近づく危機(4)
『はじめまして』
茶色い髪は、少し毛先が巻いていて、耳の下ぐらいの長さ。
口の上には茶色い髭。
肌は白く、目はつり上がっている。
確かに“初めまして”の顔だ。
『…何用だ。用があるなら声を掛けてくれれば、話くらいは聞いたぞ』
『これはこれは。綺麗なお顔立ちには似つかわしくない喋り方ですねぇ』
男はゆっくりとセービーに近付く。
『お名前を伺っても?』
『まずはそちらが名乗るのがスジだろう』
『あぁ、それもそうですねぇ。失礼致しました。私は、ゾディアと申します。バスラではちょっと名の知れた者です』
『…そうか。来たばかりでな。貴様のことなど全く知らないが、許してくれ』
『オホホホホ。これから覚えて頂ければ』
口に手の甲を当てて笑う。
ホーマとは種類が違う。
丁寧な口調の中に薄気味悪さを感じていた。
『それで、お名前は?』
『名乗るほどの者ではない』
『オホホホホ。そうきましたか』
ゾディアは、大股でセービーへと近付く。
カツカツと、靴底が鳴る。
おもむろに、セービーの顎を掴むとぐいっと顔を持ち上げる。
『まぁ、私が名前を付けてあげましょう。これからあなたは、私に飼われるのですから』
『…家畜ではないんだがな』
『オホホホホ。家畜よりは優雅な生活をお約束しますよ?』
ゾディアはすっと顎から手を引き、また大股でドアへと戻っていく。
『今日からあなたは、シフォにしましょう』
ゾディアが指を鳴らすと、足音が近付いてくる。
『私が戻るまでシフォを見張ってなさい』
『…はいはい。かしこまりました』
ゾディアと入れ替わりに部屋へ入ってきたのは
あの陽気な男だった。
◇ ◇ ◇ ◇
耳に突っ込んだ小指をぐりぐりと動かしては、取り出してふぅと吹く。
陽気な男は、暇そうにしながらも部屋から一歩も出ない。
かれこれ一時は椅子に腰かけて、ずっと耳掃除をしている。
セービーはさすがに息が上がるのを隠しきれなくなっていた。
『なぁ。
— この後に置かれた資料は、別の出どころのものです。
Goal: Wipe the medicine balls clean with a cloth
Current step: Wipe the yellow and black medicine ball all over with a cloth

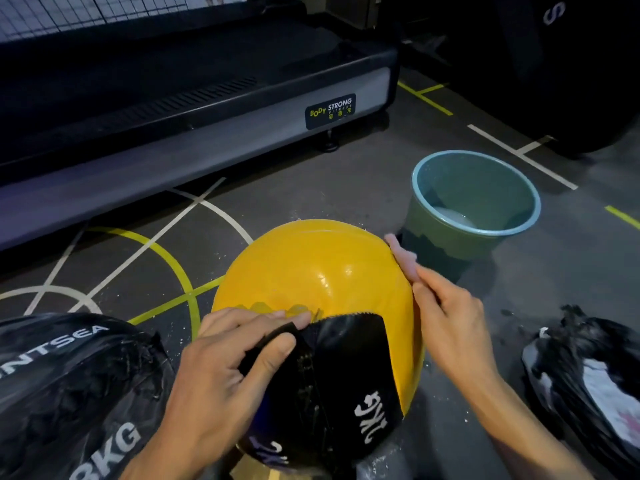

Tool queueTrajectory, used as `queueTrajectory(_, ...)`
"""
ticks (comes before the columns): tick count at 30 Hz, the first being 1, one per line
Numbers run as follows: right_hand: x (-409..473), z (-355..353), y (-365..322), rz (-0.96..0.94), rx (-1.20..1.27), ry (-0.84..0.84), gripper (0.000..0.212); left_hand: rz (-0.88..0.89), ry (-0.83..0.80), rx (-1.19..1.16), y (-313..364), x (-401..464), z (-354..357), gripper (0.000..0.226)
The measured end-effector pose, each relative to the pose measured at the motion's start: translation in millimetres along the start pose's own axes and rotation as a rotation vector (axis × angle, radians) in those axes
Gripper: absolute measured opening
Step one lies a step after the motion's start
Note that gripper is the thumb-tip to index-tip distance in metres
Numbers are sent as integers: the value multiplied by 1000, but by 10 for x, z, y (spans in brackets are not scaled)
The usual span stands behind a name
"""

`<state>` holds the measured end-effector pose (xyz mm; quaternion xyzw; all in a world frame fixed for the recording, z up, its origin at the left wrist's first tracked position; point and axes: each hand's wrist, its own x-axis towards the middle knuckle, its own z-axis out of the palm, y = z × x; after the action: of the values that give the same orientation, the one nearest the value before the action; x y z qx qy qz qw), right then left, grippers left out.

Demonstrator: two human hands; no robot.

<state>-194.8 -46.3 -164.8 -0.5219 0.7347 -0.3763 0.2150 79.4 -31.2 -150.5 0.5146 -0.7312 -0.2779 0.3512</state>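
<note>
A yellow medicine ball (311,268) with a black panel marked in white lies on the floor in front of me. My left hand (225,372) pinches a loose black flap (277,336) of that panel between thumb and fingers, at the seam with the yellow part. Against the ball's right side rests my right hand (446,310), its fingers stretched up along the edge and slightly blurred. No cloth shows in either hand. A black ball marked 8KG (69,393) sits at the lower left, its surface scuffed.
A teal bucket (523,188) holding water and a pale shape stands just right of the ball. A treadmill base (194,133) runs along the back left. A torn black and white object (588,375) lies at the right. White flakes dot the lined floor.
</note>
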Motion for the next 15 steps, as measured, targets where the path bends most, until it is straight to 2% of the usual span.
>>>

もしかして、腹減ってる?それとも具合悪いの?』
『…なんでもない』
『だって、苦しそうじゃない?』
陽気な男がベッドへ近付く。
セービーは座ったまま倒れこむように、ベッドに伏せていた。
『ちょっとちょっと~。死ぬのは困るよ?薬とかあるの?』
『薬…は…、ある…』
『なになに?この箱の中~?』
『…あぁ』
『ちょっと開けるよ?』
『まっ!…待ってくれ。女は荷物を漁られるのを…嫌うだろ?自分で…』
少し手を伸ばし、すがるような目のセービー。
『…それもそうだな』
陽気な男が、箱をセービーへと渡す。
『…水を…水をくれないか?』
『はぁ。本当に面倒臭いな~』
陽気な男は、頭を掻きながら重い足取りで部屋を出た。
この部屋を魔力で満たすほど、もう自分の中に魔力が残っていない。
だが少しでも魔力を補給しなければ立つことさえ出来ない。
すでに座ってる事も危うい。
どうする?
どうすれば?
セービーの頭の中に、昔読んだ魔術書が次から次へと浮かぶ。
かなり古い魔術書のページを頭の中でめくる。
確か、緊急性の高い時に使える魔力の補給方法が書いてあったはず…
何かしらのリスクがあったような気もするが、今はそんな事を気にしている場合ではない。
必死にページをめくっていると
ピタリと、あるページで止まった。
『あった…』
セービーは最後の力を振り絞り、箱を持ち上げた。